## PROMPT
Using the records that follow, reproduce exactly the lines starting at the line containing "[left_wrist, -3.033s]" and ending at the line containing "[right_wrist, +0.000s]". Include both end lines and no pictures.

Dataset excerpts:
((

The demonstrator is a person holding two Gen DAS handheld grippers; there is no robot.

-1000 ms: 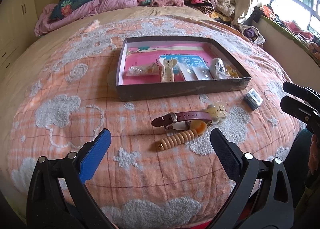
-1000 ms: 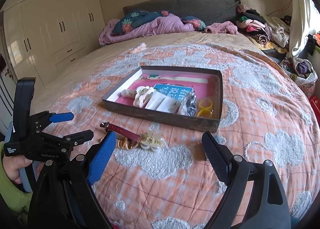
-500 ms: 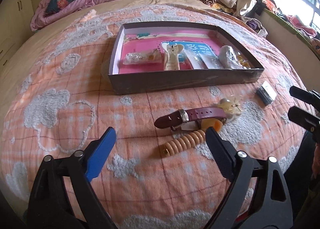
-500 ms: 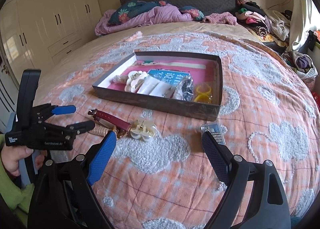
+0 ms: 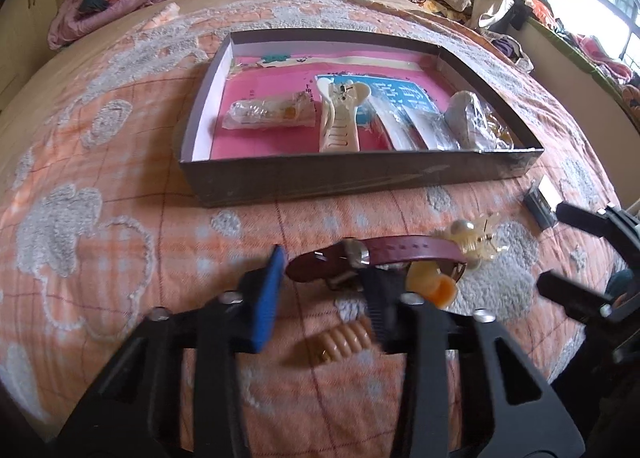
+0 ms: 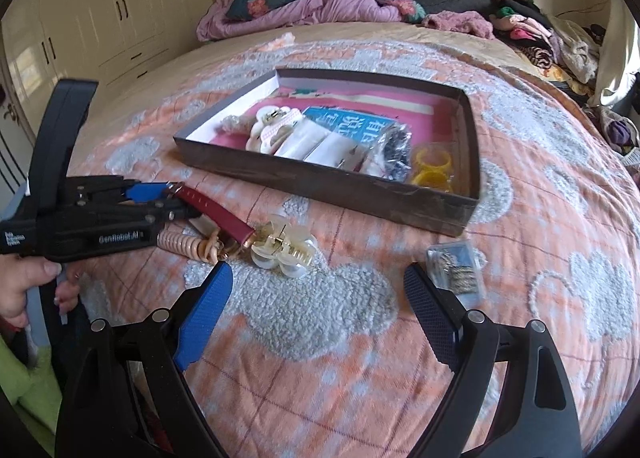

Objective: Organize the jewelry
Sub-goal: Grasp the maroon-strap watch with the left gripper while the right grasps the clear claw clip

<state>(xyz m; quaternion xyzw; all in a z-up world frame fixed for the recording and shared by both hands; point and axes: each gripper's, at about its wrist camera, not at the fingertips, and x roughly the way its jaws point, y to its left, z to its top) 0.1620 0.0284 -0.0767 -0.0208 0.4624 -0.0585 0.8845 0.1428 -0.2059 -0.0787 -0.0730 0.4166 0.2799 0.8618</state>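
Note:
A dark shallow box on the bed holds a cream hair claw, clear packets and yellow rings. In front of it lie a maroon watch strap, a peach coil bracelet, a clear pearl hair claw and a small clear case. My left gripper straddles the strap's buckle end, jaws narrowed but apart. My right gripper is open and empty, just before the pearl claw.
The bed has an orange quilt with grey cloud patches. Crumpled purple bedding and piled clothes lie at the head. White wardrobes stand left; a window ledge is on the right.
My left gripper has moved forward and down to the watch strap and its jaws have narrowed around the buckle end. My right gripper has edged closer to the pearl claw, still open.

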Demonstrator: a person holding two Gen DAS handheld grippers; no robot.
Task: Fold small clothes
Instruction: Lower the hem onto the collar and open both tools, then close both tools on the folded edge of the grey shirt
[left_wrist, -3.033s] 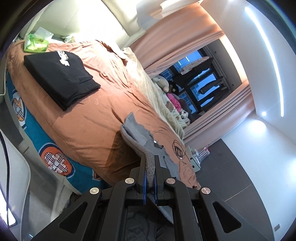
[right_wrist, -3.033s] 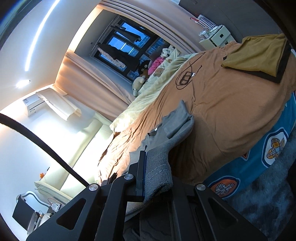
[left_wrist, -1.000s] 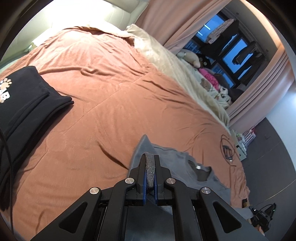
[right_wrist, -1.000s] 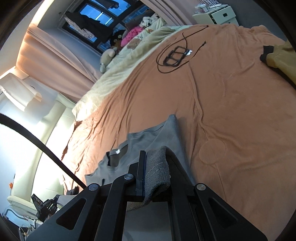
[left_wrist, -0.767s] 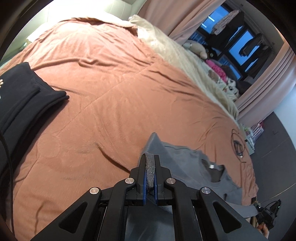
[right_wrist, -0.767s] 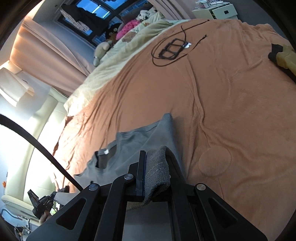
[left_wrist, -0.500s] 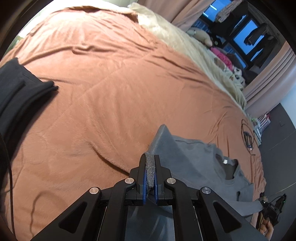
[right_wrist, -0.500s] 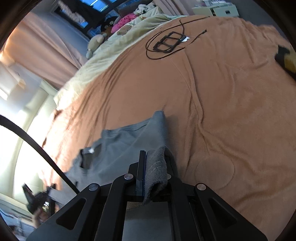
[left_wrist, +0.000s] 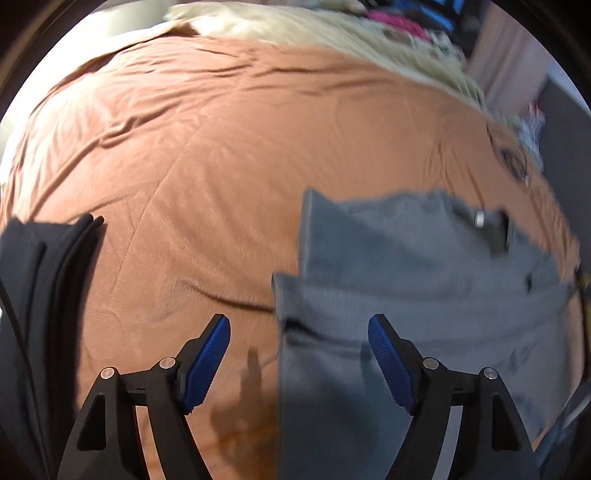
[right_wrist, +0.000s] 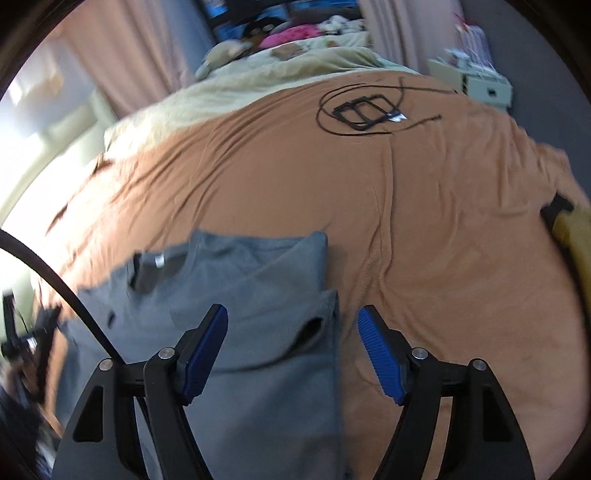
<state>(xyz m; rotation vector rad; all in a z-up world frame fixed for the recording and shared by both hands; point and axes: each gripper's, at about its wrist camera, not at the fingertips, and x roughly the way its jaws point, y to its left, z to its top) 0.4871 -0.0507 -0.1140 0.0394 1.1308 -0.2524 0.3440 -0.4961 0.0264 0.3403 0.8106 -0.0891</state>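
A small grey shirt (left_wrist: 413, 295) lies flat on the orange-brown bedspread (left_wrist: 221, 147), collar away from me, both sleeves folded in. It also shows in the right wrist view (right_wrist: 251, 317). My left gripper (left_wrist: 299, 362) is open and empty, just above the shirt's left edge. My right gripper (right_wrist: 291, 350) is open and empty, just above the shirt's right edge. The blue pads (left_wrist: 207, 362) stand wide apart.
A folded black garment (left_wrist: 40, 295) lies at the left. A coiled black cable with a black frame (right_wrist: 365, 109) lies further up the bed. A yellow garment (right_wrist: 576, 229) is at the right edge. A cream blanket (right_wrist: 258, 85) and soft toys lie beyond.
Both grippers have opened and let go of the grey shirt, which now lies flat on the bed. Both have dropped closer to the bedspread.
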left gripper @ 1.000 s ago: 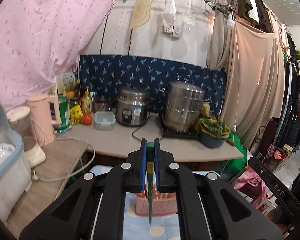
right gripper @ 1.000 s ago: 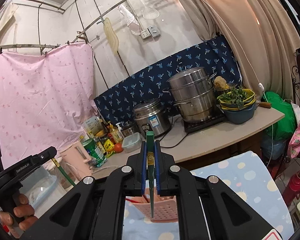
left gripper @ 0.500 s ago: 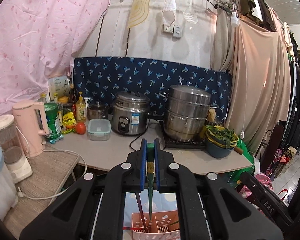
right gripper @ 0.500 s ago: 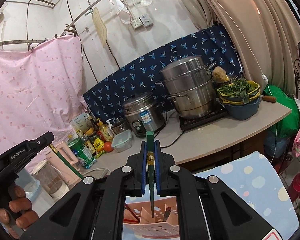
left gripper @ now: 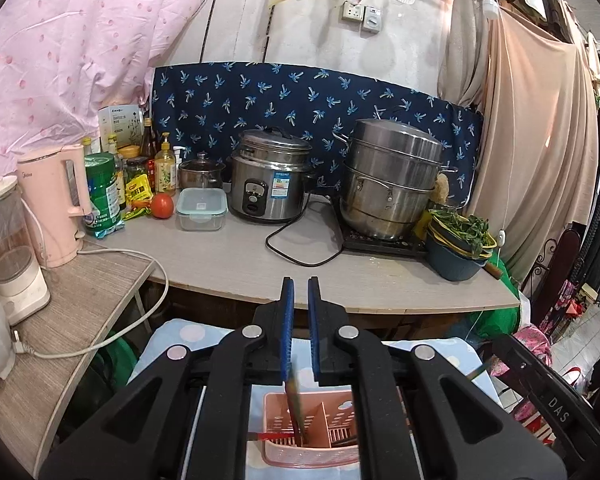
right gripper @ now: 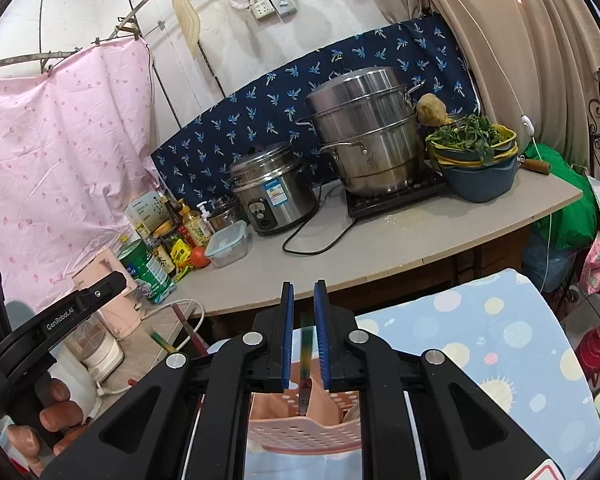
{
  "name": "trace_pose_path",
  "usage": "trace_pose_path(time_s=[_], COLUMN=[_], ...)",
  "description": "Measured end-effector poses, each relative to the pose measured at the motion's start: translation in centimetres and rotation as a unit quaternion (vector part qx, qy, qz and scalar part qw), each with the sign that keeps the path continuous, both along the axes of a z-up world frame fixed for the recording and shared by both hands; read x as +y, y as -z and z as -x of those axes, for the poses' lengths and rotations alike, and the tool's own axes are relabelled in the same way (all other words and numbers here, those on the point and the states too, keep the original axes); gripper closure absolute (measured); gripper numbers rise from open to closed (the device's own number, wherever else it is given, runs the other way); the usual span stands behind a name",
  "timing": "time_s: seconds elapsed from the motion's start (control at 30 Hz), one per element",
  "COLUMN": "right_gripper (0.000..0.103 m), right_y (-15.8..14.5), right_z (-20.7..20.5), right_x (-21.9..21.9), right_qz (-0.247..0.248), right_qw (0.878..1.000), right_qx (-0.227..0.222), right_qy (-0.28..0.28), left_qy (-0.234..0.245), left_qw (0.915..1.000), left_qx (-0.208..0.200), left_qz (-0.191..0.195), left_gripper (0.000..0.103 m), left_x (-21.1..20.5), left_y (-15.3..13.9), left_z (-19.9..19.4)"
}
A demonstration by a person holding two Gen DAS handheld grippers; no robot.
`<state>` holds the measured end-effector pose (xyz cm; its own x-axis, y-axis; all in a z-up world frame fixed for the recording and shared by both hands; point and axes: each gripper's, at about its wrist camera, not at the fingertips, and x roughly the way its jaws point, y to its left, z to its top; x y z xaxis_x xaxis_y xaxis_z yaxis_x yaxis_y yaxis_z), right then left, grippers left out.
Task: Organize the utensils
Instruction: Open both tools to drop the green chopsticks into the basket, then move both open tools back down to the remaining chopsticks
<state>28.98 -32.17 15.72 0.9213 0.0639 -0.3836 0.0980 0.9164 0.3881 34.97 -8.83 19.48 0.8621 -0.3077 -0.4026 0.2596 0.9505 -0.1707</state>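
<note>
Both grippers have dropped toward the pink utensil basket (left gripper: 312, 436) at 6 o'clock. Left gripper (left gripper: 299, 300) stands slightly parted, empty, its chopstick (left gripper: 296, 412) in the basket. Right gripper (right gripper: 302, 304) is opening; green chopstick (right gripper: 306, 356) blurred between the pads.

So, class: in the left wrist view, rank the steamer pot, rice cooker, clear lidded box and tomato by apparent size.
1. Steamer pot
2. Rice cooker
3. Clear lidded box
4. Tomato
All stand at similar depth, so the ranking seems safe.

Even, soft indoor light; mild glare on the steel pots (left gripper: 392, 176). Strong fisheye bending, dark corner vignettes. Chopstick (right gripper: 306, 354) motion-blurred between right jaws.
</note>
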Motion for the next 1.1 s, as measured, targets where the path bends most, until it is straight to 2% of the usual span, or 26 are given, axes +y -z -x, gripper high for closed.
trace_pose_path(time_s=[0.13,0.2,0.37,0.53,0.77,1.1], right_gripper=[0.089,0.086,0.083,0.077,0.076,0.076], right_y=[-0.4,-0.8,-1.5,-1.6,-0.5,5.2], right_z=[0.8,1.5,3.5,6.4,11.6,19.3], right_x=[0.2,0.4,1.2,2.1,4.4,7.7], right_qz=[0.004,0.009,0.014,0.016,0.040,0.033], right_qw=[1.000,1.000,1.000,1.000,0.998,0.994], right_qx=[-0.004,-0.009,-0.013,-0.014,0.000,0.071], right_qy=[-0.002,-0.002,-0.012,-0.023,-0.038,-0.078], left_qy=[0.001,-0.001,-0.002,-0.003,0.001,0.020], left_qw=[1.0000,1.0000,1.0000,0.9995,0.9970,0.9905], left_qx=[0.000,0.000,0.001,0.015,0.061,0.122], left_qz=[0.003,0.003,-0.003,-0.026,-0.048,-0.060], left_gripper=[0.093,0.082,0.070,0.069,0.069,0.068], left_x=[0.2,0.4,0.9,1.4,2.3,4.0], left_y=[-0.1,-0.3,-0.4,0.3,2.2,7.1], left_z=[0.6,1.0,2.9,5.6,9.8,16.5])
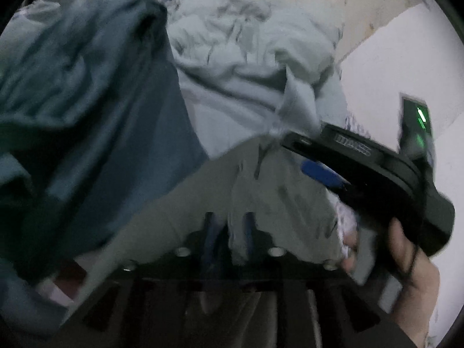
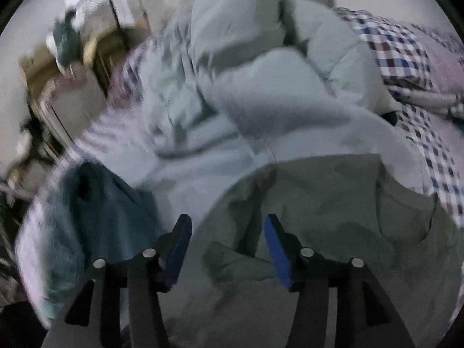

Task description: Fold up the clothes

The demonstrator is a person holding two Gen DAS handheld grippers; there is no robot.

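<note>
An olive-grey garment (image 1: 203, 191) hangs across the lower part of the left wrist view. A fold of it is pinched between the fingers of my left gripper (image 1: 230, 232), which is shut on it. In the same view my right gripper (image 1: 333, 171) sits at the garment's right edge, held by a hand (image 1: 411, 266). The right wrist view shows my right gripper (image 2: 229, 249) open, its blue pads (image 2: 277, 249) wide apart just over the olive-grey garment (image 2: 333, 232). Nothing is between them. Both views are blurred.
A teal garment (image 1: 87, 101) lies at the left, also in the right wrist view (image 2: 101, 208). Pale grey-green clothes (image 2: 232, 87) are heaped behind on a checked bedsheet (image 2: 406, 43). A wooden bed frame (image 2: 58, 92) is at the left and a white wall (image 1: 391, 58) at the right.
</note>
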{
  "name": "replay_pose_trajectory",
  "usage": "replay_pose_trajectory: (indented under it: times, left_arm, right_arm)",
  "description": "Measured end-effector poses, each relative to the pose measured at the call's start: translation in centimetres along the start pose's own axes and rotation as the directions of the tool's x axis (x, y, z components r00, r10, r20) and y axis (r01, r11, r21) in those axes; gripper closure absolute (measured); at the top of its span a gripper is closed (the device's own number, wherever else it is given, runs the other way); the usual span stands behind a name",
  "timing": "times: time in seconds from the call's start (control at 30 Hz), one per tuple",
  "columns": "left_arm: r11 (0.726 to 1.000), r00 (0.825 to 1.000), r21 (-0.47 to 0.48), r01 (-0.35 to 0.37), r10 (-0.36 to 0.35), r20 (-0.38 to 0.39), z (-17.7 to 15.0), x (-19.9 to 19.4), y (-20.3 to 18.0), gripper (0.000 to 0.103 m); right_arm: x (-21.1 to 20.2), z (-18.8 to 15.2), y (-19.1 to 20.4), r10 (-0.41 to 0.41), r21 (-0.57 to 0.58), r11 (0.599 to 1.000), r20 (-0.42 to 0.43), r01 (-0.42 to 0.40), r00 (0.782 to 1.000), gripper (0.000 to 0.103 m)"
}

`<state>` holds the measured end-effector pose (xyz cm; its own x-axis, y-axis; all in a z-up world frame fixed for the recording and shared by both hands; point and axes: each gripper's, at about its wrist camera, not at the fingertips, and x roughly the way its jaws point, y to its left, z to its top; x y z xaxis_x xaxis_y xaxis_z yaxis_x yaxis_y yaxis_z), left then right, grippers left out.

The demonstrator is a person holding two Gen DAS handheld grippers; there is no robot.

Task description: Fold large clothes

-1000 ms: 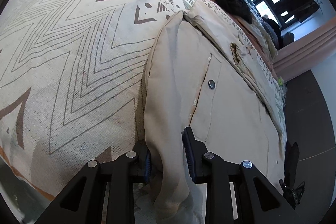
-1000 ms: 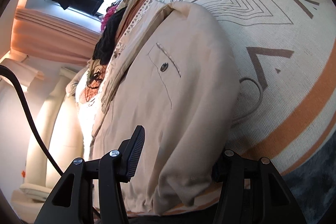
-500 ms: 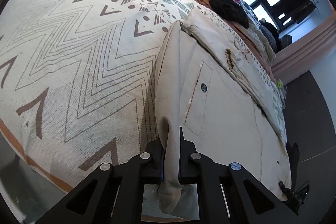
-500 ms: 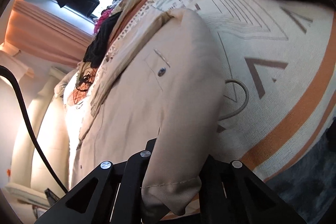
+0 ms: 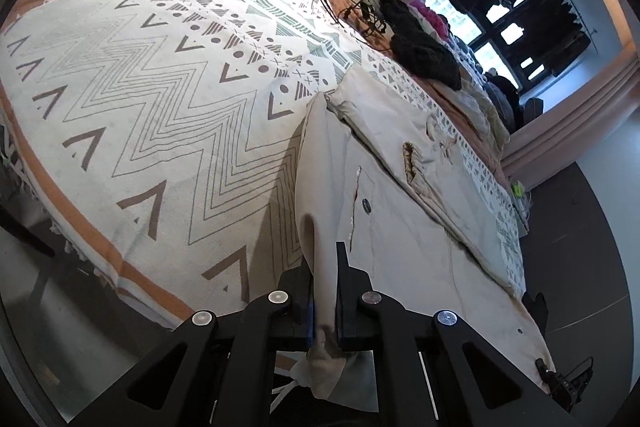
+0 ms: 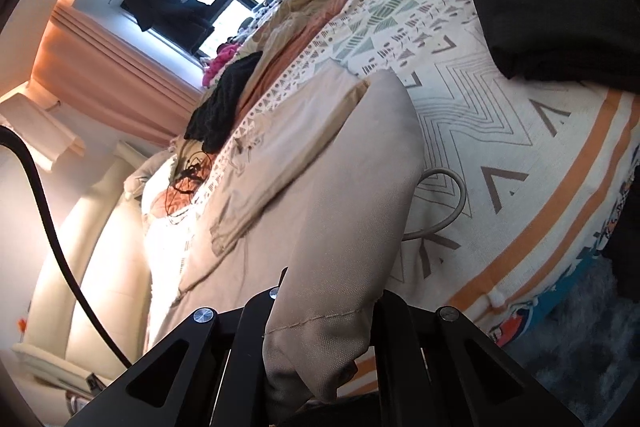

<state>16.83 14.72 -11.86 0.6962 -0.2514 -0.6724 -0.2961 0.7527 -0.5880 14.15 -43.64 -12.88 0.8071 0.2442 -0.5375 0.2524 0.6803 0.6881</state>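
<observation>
A pair of beige trousers [image 5: 400,211] lies on a patterned bedspread [image 5: 160,87], near the bed's foot edge. My left gripper [image 5: 325,291] is shut on one corner of the trousers' near edge, and the cloth rises in a ridge from the bed into the jaws. My right gripper [image 6: 328,311] is shut on the other corner of the trousers [image 6: 340,187], which drape over and hide the fingertips. A back pocket with a dark button [image 5: 366,205] shows in the left wrist view.
A pile of clothes with a black knit garment [image 5: 420,43] and wire hangers [image 5: 352,7] lies along the bed's far side by the window. A dark folded garment [image 6: 560,7] sits on the bed. A grey cord [image 6: 448,203] loops beside the trousers.
Both grippers went from open around the trouser edge to shut on it. They have since lifted and pulled back, raising the near edge off the bed.
</observation>
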Motion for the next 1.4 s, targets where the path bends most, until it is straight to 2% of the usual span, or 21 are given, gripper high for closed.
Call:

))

## RESPONSE BELOW
[left_wrist, -3.033s] 
[right_wrist, -3.033s] 
[left_wrist, -1.000s] 
[right_wrist, -1.000s] 
[left_wrist, -0.767s] 
[right_wrist, -0.767s] 
[left_wrist, -0.500s] 
[right_wrist, -0.500s] 
[left_wrist, +0.000s] 
[right_wrist, +0.000s] 

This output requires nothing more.